Issue
I am trying to transcribe from the speech recorded using mic from front-end and will be sent to back-end where the recorded audio file is transcribed using whisper API (Streaming for every 5 second while recording). If the user doesn’t speak for a while it is generating random text.
Added the prompt
The sentence may be cut off or empty, do not make up words to fill in the rest of the sentence.
problem
- Generating Random text on the audio where there no speech
- It returns the same prompt.
Example
This is Ritesh Srinivasan and welcome to my channel. In this video, let’s look at WhisperJAX. WhisperJAX is a highly optimized Whisper implementation for both GPU and TPU. So I saw this tweet from Sanchit Gandhi at Hugging Face. So they have made Whisper 70x faster. So what is Whisper? Whisper is an automatic speech recognition system from OpenAI. It was trained on a huge dataset and it had exceptional performance. So they have taken that and they have done this JAX implementation, which is 70x faster than the PyTorch code. So what is JAX? JAX is a machine learning library from Google. It is a machine learning framework for transforming numerical functions.

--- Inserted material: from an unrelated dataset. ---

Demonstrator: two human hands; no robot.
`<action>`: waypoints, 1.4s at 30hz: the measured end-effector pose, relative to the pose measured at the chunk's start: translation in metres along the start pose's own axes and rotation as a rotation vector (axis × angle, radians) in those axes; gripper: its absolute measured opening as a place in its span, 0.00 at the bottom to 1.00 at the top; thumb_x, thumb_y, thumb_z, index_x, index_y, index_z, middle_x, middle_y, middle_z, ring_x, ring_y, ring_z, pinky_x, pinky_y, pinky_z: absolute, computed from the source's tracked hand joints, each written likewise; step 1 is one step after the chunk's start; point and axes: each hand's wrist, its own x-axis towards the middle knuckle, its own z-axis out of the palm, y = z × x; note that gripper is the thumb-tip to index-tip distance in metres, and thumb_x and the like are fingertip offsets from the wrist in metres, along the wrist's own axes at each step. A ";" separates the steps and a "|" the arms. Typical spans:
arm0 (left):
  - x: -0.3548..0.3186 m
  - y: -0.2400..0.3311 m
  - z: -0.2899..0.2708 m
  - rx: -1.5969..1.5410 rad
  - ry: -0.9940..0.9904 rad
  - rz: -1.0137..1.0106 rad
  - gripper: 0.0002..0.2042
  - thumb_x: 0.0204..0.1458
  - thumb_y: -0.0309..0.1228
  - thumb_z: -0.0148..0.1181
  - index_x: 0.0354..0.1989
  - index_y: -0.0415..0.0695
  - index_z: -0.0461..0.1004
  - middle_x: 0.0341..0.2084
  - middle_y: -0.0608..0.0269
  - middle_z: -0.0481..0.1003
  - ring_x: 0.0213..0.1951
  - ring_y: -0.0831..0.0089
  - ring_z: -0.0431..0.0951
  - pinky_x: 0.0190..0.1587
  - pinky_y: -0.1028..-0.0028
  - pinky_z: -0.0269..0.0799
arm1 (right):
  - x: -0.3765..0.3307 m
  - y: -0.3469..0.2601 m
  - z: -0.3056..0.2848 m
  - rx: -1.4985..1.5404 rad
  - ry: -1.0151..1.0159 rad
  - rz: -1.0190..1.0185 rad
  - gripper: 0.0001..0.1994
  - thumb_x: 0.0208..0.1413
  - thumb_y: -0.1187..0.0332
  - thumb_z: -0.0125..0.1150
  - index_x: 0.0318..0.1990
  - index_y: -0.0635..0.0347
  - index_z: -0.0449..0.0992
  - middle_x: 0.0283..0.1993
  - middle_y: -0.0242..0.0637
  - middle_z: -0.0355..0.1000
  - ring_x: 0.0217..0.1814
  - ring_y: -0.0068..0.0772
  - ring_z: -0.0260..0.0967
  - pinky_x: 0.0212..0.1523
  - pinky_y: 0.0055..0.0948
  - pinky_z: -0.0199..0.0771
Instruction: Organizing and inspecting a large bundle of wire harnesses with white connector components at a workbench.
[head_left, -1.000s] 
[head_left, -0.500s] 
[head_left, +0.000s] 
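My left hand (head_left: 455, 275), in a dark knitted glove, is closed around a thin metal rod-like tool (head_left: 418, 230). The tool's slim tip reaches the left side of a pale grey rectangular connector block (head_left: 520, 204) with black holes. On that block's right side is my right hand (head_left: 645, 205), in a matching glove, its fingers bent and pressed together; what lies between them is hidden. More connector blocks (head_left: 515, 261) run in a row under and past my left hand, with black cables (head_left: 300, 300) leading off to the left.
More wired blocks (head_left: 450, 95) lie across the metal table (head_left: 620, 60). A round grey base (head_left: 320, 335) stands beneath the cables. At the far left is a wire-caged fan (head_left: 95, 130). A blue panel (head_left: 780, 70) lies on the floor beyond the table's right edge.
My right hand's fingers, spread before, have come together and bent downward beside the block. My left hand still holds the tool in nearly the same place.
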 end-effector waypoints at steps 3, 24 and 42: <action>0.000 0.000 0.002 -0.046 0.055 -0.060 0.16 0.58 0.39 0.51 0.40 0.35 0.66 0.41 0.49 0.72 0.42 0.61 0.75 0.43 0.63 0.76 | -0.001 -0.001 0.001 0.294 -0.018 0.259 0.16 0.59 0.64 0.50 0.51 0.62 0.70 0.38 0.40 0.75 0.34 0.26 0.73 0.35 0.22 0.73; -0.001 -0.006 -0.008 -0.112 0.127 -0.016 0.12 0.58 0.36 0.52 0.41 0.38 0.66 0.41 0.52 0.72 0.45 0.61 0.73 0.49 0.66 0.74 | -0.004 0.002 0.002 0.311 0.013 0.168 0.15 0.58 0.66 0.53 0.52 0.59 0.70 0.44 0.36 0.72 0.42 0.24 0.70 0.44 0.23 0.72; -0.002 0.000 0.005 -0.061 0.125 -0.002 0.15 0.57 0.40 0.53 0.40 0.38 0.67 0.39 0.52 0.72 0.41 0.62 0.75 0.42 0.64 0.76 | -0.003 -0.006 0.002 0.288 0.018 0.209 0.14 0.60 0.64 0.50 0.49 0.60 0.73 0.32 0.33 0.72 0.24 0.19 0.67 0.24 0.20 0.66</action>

Okay, so they have a demo, which I couldn’t test because I get this gateway timeout, but they also have this GitHub page where they have this Kaggle notebook. In that notebook, they demonstrate how they can transcribe 30 minutes of audio in approx 30 seconds. So let’s open this notebook and let’s try it out. What I’m going to do is that I’m not going to try out that 30 minute audio, what I want to try out is I want to try it out on a YouTube video, to transcribe a YouTube video. So that is the explanation of what is WhisperJAX over here. So WhisperJAX is highly optimized JAX implementation of the Whisper model by OpenAI. Okay, it is built on the Hugging Phase Transformer Whisper implementation. Compared to OpenAI’s PyTorch code, WhisperJax runs 70x faster, making it the fastest Whisper implementation. To get started, this is run on TPUs. TPUs are Tensor Processing Units or Hardware Accelerators specialized in deep learning tasks. They were created by Google. In Kaggle, you can launch what you call Kaggle Notebooks with TPU accelerators. So TPU v38, which is specialized hardware with four dual core TPU chips for a total of eight TPU cores. So this board provides significantly more computational power for mixed precision operations and matrix multiplications. So basically for Optimized Hardware for Deep Learning Tasks 8 TPU Devices Packaged into 1 Accelerator
For More Information, Visit www.FEMA.gov If the sentence is cut off, do not make up words to fill in the rest of the sentence. If the sentence is cut off, do not make up words to fill in the rest of the sentence. If the sentence is cut off, do not make up words to fill in the rest of the sentence. If the sentence is cut off or empty, do not make up words to fill in the rest of the sentence. If the sentence is cut off or empty, do not make up words to fill in the rest of the sentence. I hope you enjoyed the video. If you did, please leave a like and subscribe to the channel
They also make use of batching for single audio inputs. The audio is first chunked into 30-second segments, then the chunks are dispatched to the model to be transcribed in parallel.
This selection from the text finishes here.